Al momento tale hotspot non sembra risultare eccessivamente pericoloso per i ghiacci anche se sta causando il cedimento di strati per un area 100 x 50 chilometri. La scoperta è stata resa nota sulla rivista Scientific Reports e potrebbe cambiare diversi punti di vista che si hanno sul continente per via di questa particolarità geologica.

 

Radioattività

Oltre all’effettiva scoperta di questa zona, non si conosce molto in merito. Come non si sapeva della sua esistenza non si sa neanche da quanto tempo questo calore stia intaccando l’integrità del ghiaccio. L’ipotesi più accreditata al momento è che si tratta di rocce radioattive situate della crosta superiore della Terra più che di un fuga di calore dagli strati ancora più bassi.

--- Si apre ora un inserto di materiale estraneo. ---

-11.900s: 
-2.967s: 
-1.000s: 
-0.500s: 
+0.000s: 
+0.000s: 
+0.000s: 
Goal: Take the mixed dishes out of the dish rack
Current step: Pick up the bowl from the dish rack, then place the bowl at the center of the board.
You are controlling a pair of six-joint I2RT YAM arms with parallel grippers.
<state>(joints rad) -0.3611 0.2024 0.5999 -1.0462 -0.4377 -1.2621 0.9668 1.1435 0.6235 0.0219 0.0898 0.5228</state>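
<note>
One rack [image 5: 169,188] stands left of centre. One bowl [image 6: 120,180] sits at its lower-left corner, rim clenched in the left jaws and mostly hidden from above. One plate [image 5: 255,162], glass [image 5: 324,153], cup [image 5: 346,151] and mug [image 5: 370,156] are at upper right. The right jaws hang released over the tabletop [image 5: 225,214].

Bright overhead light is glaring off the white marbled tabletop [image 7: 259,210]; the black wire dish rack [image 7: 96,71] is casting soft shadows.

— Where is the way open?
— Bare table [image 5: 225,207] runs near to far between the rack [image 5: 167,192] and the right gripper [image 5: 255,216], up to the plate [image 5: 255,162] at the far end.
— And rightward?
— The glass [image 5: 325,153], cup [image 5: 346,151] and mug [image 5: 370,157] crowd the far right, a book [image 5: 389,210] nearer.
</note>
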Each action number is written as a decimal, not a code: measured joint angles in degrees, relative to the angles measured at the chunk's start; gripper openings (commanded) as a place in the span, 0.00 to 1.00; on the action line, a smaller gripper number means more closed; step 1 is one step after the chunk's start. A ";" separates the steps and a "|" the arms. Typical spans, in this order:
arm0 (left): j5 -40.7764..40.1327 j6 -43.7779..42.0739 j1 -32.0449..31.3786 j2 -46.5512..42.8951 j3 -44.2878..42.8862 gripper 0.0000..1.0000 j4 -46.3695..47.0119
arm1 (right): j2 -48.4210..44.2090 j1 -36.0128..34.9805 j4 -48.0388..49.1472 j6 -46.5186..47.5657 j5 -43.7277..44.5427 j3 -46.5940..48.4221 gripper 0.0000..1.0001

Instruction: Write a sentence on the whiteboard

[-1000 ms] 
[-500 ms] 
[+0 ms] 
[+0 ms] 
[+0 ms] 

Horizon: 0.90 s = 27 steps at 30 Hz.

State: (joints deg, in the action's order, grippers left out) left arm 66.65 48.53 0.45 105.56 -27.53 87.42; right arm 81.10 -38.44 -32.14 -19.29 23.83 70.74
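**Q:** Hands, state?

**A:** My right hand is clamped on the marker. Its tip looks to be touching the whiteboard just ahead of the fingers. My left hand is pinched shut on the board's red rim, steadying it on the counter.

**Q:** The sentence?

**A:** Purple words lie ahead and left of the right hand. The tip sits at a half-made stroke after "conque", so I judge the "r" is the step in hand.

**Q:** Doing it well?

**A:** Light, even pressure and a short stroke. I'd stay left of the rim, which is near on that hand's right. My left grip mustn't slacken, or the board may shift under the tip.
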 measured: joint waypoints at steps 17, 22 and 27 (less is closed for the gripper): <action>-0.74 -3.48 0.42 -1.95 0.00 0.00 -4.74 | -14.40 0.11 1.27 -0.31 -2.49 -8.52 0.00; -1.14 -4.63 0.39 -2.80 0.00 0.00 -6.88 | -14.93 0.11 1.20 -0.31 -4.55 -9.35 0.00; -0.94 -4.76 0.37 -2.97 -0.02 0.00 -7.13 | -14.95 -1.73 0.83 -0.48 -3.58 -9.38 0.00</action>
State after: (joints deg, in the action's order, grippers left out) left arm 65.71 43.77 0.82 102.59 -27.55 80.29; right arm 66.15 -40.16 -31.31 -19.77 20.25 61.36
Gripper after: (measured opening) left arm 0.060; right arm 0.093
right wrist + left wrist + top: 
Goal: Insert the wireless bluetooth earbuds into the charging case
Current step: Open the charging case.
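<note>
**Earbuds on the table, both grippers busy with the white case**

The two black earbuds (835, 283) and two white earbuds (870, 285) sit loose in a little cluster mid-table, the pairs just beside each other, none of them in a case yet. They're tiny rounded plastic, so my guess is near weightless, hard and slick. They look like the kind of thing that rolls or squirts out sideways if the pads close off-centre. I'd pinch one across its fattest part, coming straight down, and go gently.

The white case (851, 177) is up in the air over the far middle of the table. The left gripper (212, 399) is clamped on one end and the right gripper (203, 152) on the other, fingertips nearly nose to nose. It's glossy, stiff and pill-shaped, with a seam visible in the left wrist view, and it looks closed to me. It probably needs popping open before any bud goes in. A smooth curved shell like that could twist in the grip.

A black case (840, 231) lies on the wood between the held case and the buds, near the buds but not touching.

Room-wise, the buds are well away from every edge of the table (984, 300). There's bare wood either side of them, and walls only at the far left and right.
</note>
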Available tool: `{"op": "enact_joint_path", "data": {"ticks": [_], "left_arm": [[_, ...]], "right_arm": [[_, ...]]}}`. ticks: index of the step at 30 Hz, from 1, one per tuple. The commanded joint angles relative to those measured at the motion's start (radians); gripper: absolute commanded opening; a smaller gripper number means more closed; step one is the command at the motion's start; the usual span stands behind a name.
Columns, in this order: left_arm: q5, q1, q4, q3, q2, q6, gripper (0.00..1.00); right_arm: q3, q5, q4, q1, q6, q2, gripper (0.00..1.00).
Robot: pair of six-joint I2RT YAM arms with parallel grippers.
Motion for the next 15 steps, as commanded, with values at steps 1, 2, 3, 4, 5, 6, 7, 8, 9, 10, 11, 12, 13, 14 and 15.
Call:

Ecco una dichiarazione di uno dei membri dl team di ricerca, Tom Jordan: “Questo è stato un progetto davvero entusiasmante, esplorando una delle ultime regioni totalmente non censite del nostro pianeta. I nostri risultati sono stati piuttosto inaspettati, poiché molte persone hanno pensato che questa regione dell’Antartide fosse fatta di rocce antiche e fredde, che avevano poco impatto sulla calotta glaciale sopra. Mostriamo che anche negli antichi continenti continentali, la geologia sottostante può avere un impatto significativo sul ghiaccio“.